Since current IBS OP PMU does not have the capability to tag only load/
stores instructions, tools like perf mem/c2c ends up recording lots of
unwanted samples. So, introduce a load/store software filter in the IBS
OP PMU:
ibs_op/swfilt=1,ldop=1/ --> Only load samples
ibs_op/swfilt=1,stop=1/ --> Only store samples
ibs_op/swfilt=1,ldop=1,stop=1/ --> Load OR store samples
Other HW or SW filters in combination with this ldst filter are logical
AND. For ex:
ibs_op/swfilt=1,ldop=1,stop=1/u is
"privilege == userspace && (ldop == 1 || stop == 1)"
ibs_op/swfilt=1,ldop=1,stop=1,l3missonly=1/ is
"l3missonly == 1 && (ldop == 1 || stop == 1)"

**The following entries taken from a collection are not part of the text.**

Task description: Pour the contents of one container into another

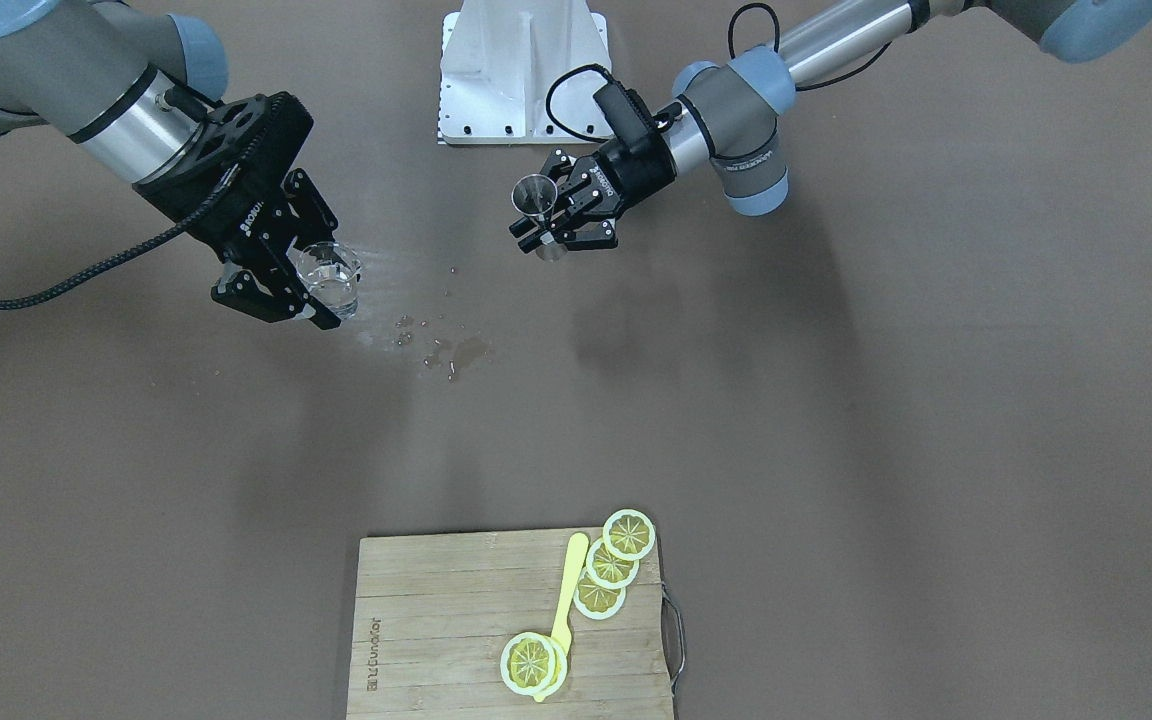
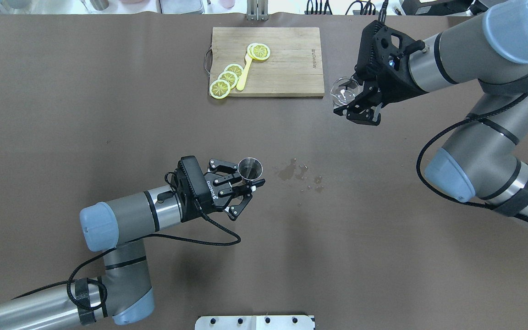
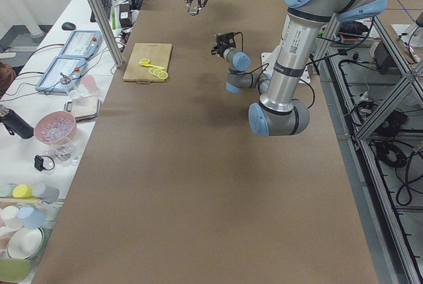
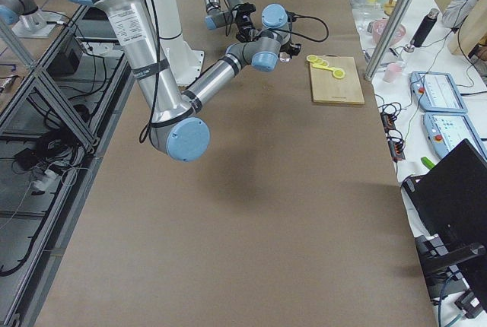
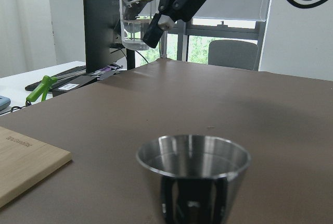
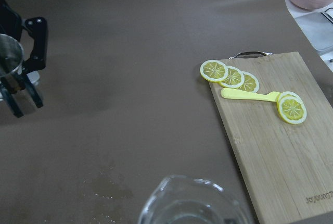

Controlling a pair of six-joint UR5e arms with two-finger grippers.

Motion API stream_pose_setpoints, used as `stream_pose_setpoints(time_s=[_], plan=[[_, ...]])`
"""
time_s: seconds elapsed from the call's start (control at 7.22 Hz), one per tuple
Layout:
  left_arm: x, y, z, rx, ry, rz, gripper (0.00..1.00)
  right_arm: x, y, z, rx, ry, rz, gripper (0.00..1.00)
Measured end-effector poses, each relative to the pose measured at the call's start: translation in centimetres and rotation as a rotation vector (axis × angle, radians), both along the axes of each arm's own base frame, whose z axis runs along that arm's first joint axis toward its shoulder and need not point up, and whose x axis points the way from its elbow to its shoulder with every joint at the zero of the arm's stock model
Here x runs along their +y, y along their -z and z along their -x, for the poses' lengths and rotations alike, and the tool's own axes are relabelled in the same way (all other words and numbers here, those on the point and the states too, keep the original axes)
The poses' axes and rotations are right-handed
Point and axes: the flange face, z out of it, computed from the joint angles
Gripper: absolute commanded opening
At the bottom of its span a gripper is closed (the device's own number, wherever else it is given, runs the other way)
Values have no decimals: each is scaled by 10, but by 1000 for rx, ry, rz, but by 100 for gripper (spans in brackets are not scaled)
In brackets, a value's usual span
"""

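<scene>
My right gripper is shut on the clear glass cup, held high above the table. In the left wrist view the cup stands upright with clear liquid in it. From overhead the cup hangs just right of the cutting board, in the right gripper. My left gripper is shut on the waist of the steel jigger, upright with its mouth up, near the table's middle. The jigger and the cup are far apart. The jigger's rim fills the lower left wrist view.
Wet spots lie on the brown table between the two grippers. A wooden cutting board at the far edge carries lemon slices and a yellow utensil. The robot's white base plate sits at the near edge.
</scene>
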Motion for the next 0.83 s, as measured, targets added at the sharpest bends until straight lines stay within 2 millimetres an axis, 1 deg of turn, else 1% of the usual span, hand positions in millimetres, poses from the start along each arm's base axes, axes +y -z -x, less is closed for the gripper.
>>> stream_pose_setpoints(time_s=[0.28, 0.55, 0.83], plan=[[0, 0, 0, -1, 0, 0, 0, 14, 13, 1, 8, 30, -2, 0], [1, -1, -1, -2, 0, 0, 0, 19, 17, 5, 10, 44, -3, 0], [1, -1, -2, -6, -1, 2, 0, 23, 19, 13, 16, 53, -10, 0]])
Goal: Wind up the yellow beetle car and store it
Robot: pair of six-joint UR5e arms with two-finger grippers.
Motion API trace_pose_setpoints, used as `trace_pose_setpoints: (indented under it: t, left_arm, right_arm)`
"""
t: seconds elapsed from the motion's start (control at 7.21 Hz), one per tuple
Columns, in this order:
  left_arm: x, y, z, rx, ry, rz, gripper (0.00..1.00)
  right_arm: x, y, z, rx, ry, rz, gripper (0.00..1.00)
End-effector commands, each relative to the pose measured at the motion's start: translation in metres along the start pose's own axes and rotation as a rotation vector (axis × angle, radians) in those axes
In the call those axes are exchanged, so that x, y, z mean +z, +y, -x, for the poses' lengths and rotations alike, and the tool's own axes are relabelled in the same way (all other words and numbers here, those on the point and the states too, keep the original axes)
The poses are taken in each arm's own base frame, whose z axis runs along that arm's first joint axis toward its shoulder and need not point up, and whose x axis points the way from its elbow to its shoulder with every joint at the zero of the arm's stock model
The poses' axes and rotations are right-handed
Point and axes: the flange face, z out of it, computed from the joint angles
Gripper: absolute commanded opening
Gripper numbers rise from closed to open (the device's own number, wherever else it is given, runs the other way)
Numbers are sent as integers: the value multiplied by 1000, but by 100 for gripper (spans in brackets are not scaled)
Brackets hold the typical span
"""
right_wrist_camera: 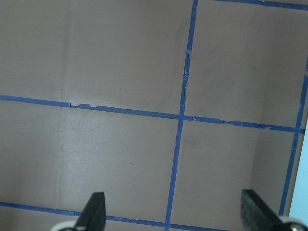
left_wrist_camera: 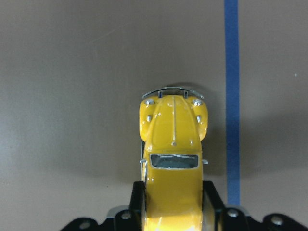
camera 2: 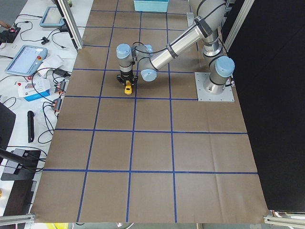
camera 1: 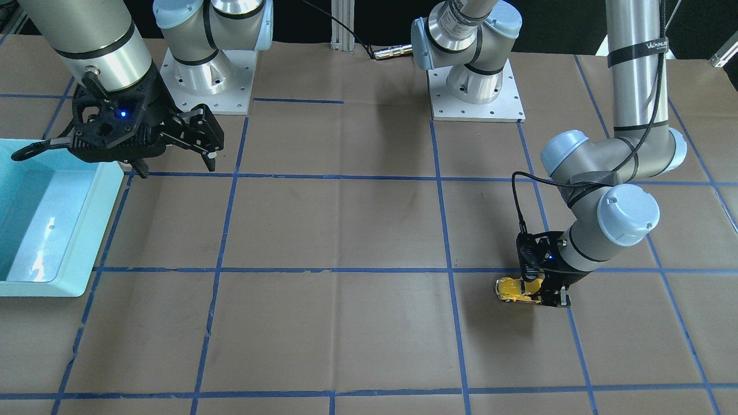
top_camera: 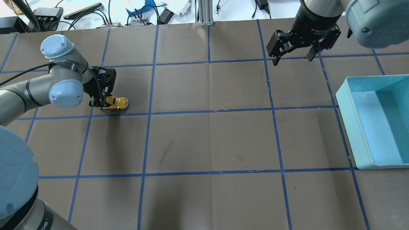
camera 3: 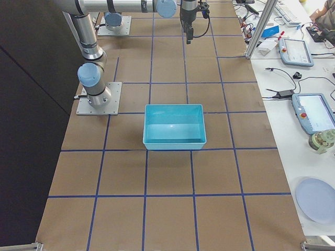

An alternate approach is mem_op BPF filter:
perf record --filter "mem_op == load || mem_op == store" ...
However, there are few issues with it:
o BPF filter is called after preparing entire perf sample. If the sample
does not satisfy the filtering criteria, all the efforts of preparing
perf sample gets wasted.
o BPF filter requires root privilege.
Signed-off-by: Ravi Bangoria <ravi.bangoria@amd.com>
---
arch/x86/events/amd/ibs.c | 73 +++++++++++++++++++++++++++++++++++---
include/linux/perf_event.h | 14 ++++++++
2 files changed, 83 insertions(+), 4 deletions(-)
diff --git a/arch/x86/events/amd/ibs.c b/arch/x86/events/amd/ibs.c
index 0252b7ea8bca..d18ce6464b27 100644
--- a/arch/x86/events/amd/ibs.c
+++ b/arch/x86/events/amd/ibs.c
@@ -31,6 +31,10 @@ static u32 ibs_caps;
/* attr.config2 */
#define IBS_SW_FILTER_MASK 1
+/* attr.config1 */
+#define IBS_LDOP_FILTER_MASK (1UL << 12)
+#define IBS_STOP_FILTER_MASK (1UL << 13)
+
/*
* IBS states:
*
@@ -308,6 +312,11 @@ static int perf_ibs_init(struct perf_event *event)
event->attr.exclude_hv))
return -EINVAL;
+ if (!(event->attr.config2 & IBS_SW_FILTER_MASK) &&
+ (event->attr.config1 & (IBS_LDOP_FILTER_MASK |
+ IBS_STOP_FILTER_MASK)))
+ return -EINVAL;
+
ret = validate_group(event);
if (ret)
return ret;
@@ -624,6 +633,10 @@ static struct attribute_group empty_caps_group = {
PMU_FORMAT_ATTR(rand_en, "config:57");
PMU_FORMAT_ATTR(cnt_ctl, "config:19");
PMU_FORMAT_ATTR(swfilt, "config2:0");
+PMU_FORMAT_ATTR(ldop, "config1:12"); /* IBS_LDOP_FILTER_MASK */
+PMU_FORMAT_ATTR(stop, "config1:13"); /* IBS_STOP_FILTER_MASK */
+PMU_CAP_ATTR(swfilt_ldst, "1");
+
PMU_EVENT_ATTR_STRING(l3missonly, fetch_l3missonly, "config:59");
PMU_EVENT_ATTR_STRING(l3missonly, op_l3missonly, "config:16");
PMU_EVENT_ATTR_STRING(ldlat, ibs_op_ldlat_format, "config1:0-11");
@@ -724,6 +737,8 @@ cnt_ctl_is_visible(struct kobject *kobj, struct attribute *attr, int i)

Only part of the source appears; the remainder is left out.